Similar bookmarks were found in models associated with many other IP addresses.
"I would like to emphasize that by 'malicious models' we mean exactly those that carry real dangerous loads, " the JFrog report notes.
"This number does not include false positives of the system, so we have a complete picture of the number of malicious models for PyTorch and Tensorflow on the Hugging Face platform."
According to JFrog, some of these algorithms could have been uploaded by researchers as part of testing the Hugging Face security system. Specialists are often rewarded for discovering vulnerabilities. However, even in this case, publishing dangerous models is extremely risky and unacceptable, as they become available for download to all users.
To search for malware, JFrog experts have developed a special scanning system that takes into account the specifics of AI. This system made it possible to detect hidden bookmarks in the code for the first time, despite the fact that Hugging Face already uses security measures.
Standard security tools are not always able to detect suspicious elements hidden inside files with AI algorithms.
Our findings demonstrate the potential risks of using models from unverified sources. Experts urge developers to exercise increased vigilance and implement additional security measures to protect the AI ecosystem from cyber attacks.
JFrog experts have discovered at least 100 malicious AI models on the popular open Hugging Face platform.
Hugging Face allows AI and machine learning researchers to publish their developments and share them with the community. Tens of thousands of models for natural language processing, computer vision, and other tasks are available in the service.
It turns out that some of the presented algorithms contain malicious code. In particular, models with the ability to install "backdoors" - hidden remote access channels that allow attackers to gain control over the victim's computer-were found.
One of the most dangerous threats was the recently uploaded PyTorch model from the user "baller423", which was later removed. It has integrated a malicious payload that can establish a reverse connection to a given remote host (210.117.212.93).
To mask malicious code, the attackers used the "__reduce__" method of the Python pickle module. It allowed you to execute arbitrary commands when loading a PyTorch file, hiding them inside the serialization process. Thus, the detection systems did not recognize this trick.
Similar bookmarks were found in models associated with many other IP addresses.
"I would like to emphasize that by 'malicious models' we mean exactly those that carry real dangerous loads, " the JFrog report notes.
"This number does not include false positives of the system, so we have a complete picture of the number of malicious models for PyTorch and Tensorflow on the Hugging Face platform."
According to JFrog, some of these algorithms could have been uploaded by researchers as part of testing the Hugging Face security system.

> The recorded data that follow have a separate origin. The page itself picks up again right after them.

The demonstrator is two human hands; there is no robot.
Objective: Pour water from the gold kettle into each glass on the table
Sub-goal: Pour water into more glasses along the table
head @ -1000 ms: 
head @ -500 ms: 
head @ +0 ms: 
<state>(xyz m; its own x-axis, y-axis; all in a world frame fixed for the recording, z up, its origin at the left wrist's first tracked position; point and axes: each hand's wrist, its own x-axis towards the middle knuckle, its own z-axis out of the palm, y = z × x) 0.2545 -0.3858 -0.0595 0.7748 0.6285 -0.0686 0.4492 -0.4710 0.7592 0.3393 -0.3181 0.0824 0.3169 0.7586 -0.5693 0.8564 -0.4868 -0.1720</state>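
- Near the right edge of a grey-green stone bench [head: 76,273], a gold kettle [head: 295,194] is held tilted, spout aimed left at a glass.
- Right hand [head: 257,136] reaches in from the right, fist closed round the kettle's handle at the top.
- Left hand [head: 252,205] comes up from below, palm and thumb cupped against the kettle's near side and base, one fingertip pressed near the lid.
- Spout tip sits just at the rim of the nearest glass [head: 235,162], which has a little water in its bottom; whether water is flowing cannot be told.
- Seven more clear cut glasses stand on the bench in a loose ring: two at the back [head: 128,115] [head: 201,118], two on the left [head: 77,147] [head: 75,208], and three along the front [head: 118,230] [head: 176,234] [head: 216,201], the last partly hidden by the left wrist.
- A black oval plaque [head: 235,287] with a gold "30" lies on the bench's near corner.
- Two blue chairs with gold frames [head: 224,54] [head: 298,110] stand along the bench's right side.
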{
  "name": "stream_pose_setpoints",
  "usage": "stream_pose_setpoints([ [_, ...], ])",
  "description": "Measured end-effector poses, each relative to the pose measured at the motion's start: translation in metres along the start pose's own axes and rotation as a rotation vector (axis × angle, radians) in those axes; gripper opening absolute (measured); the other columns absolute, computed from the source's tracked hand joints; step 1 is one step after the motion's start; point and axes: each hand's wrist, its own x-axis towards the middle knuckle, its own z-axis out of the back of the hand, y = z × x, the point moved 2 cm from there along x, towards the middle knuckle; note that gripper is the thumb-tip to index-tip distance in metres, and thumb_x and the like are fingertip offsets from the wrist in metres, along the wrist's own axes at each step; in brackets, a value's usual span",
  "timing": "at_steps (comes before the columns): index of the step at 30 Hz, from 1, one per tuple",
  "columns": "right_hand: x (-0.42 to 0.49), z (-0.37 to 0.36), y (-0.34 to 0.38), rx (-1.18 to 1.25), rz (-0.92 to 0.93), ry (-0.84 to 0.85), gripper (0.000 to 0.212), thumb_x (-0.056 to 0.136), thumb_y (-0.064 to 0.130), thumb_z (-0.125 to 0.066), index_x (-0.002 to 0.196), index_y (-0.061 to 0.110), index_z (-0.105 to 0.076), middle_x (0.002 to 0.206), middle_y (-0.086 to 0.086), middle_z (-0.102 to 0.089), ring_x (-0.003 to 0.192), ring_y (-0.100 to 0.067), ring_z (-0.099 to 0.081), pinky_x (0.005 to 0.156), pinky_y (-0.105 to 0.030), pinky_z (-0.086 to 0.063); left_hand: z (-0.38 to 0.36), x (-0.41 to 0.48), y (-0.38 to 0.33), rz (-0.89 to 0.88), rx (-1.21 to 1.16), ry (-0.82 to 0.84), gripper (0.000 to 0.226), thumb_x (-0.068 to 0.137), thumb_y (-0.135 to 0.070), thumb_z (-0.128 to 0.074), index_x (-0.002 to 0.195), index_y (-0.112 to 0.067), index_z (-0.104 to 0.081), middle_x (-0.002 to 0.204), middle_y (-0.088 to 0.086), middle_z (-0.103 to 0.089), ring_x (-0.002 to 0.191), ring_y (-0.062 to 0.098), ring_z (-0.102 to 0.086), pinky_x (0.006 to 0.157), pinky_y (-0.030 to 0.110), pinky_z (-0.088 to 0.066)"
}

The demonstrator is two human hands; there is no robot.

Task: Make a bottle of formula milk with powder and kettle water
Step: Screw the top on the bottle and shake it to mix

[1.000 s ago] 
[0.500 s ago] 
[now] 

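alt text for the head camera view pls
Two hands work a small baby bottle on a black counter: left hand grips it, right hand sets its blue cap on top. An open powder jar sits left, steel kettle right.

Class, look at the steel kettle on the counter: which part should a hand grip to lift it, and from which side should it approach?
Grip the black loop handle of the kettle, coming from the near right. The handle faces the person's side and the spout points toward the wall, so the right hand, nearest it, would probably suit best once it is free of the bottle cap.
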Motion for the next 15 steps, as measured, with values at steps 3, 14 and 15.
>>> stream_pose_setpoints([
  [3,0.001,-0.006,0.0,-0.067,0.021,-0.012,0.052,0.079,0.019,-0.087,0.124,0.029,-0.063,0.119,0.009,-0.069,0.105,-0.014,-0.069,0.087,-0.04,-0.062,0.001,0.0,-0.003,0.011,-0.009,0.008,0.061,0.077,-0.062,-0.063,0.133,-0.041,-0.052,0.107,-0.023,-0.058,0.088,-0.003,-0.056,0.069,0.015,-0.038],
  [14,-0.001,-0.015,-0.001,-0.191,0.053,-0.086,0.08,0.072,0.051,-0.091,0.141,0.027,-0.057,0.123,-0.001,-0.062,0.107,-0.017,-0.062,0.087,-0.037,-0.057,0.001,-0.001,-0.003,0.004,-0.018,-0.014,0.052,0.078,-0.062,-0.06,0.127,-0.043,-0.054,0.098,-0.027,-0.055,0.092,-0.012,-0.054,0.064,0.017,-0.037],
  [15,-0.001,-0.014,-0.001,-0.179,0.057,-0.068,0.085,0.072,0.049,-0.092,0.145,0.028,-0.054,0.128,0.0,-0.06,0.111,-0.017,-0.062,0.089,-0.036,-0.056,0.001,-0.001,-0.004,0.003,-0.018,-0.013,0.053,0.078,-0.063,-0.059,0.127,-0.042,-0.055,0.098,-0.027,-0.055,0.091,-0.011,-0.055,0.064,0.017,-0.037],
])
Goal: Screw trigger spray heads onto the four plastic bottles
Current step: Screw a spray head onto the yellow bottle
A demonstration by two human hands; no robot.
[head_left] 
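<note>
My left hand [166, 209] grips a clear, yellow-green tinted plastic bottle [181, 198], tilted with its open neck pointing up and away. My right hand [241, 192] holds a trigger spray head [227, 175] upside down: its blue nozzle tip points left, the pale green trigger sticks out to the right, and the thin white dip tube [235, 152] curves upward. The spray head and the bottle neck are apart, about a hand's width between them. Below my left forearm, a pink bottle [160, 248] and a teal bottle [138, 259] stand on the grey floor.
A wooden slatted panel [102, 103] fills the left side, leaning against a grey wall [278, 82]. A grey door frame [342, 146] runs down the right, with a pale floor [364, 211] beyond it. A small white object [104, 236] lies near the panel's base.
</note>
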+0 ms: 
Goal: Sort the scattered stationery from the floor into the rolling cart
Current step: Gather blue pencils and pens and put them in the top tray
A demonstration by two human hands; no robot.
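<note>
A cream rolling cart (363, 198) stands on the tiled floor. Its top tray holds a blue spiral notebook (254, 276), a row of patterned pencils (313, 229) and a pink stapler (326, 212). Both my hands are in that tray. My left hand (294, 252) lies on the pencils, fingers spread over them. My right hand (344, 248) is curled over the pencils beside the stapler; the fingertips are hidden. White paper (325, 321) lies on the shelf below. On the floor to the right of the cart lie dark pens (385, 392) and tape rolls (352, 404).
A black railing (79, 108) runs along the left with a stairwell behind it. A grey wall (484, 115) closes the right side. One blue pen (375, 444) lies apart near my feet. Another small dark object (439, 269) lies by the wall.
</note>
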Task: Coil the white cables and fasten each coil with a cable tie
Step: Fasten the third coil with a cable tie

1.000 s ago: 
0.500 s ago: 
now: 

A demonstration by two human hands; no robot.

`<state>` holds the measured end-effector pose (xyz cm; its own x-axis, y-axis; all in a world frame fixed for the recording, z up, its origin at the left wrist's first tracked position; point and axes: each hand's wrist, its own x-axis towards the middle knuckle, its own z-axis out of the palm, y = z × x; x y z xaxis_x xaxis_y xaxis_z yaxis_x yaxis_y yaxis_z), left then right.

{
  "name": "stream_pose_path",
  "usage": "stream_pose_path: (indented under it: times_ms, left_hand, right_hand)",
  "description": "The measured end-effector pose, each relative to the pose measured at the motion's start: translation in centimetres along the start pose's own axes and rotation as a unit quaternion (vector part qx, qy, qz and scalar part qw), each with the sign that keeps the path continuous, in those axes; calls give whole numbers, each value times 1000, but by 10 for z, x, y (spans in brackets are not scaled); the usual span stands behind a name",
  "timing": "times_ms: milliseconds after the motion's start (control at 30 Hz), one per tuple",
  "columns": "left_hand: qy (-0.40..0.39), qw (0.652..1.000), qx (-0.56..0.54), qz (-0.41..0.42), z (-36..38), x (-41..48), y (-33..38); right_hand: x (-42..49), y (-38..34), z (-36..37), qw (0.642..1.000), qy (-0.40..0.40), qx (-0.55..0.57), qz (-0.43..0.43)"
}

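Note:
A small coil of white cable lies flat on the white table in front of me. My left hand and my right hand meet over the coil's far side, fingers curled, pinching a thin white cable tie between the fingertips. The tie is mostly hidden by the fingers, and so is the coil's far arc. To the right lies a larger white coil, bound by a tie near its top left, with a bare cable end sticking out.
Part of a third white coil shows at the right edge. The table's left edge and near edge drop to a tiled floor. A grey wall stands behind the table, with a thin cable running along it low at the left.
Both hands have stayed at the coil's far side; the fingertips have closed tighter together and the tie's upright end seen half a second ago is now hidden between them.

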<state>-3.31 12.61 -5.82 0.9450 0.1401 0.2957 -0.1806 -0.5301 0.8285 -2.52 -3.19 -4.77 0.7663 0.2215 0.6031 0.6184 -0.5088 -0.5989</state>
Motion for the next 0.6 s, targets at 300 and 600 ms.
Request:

Specialists are often rewarded for discovering vulnerabilities. However, even in this case, publishing dangerous models is extremely risky and unacceptable, as they become available for download to all users.
To search for malware, JFrog experts have developed a special scanning system that takes into account the specifics of AI. This system made it possible to detect hidden bookmarks in the code for the first time, despite the fact that Hugging Face already uses security measures.
Standard security tools are not always able to detect suspicious elements hidden inside files with AI algorithms.
Our findings demonstrate the potential risks of using models from unverified sources. Experts urge developers to exercise increased vigilance and implement additional security measures to protect the AI ecosystem from cyber attacks.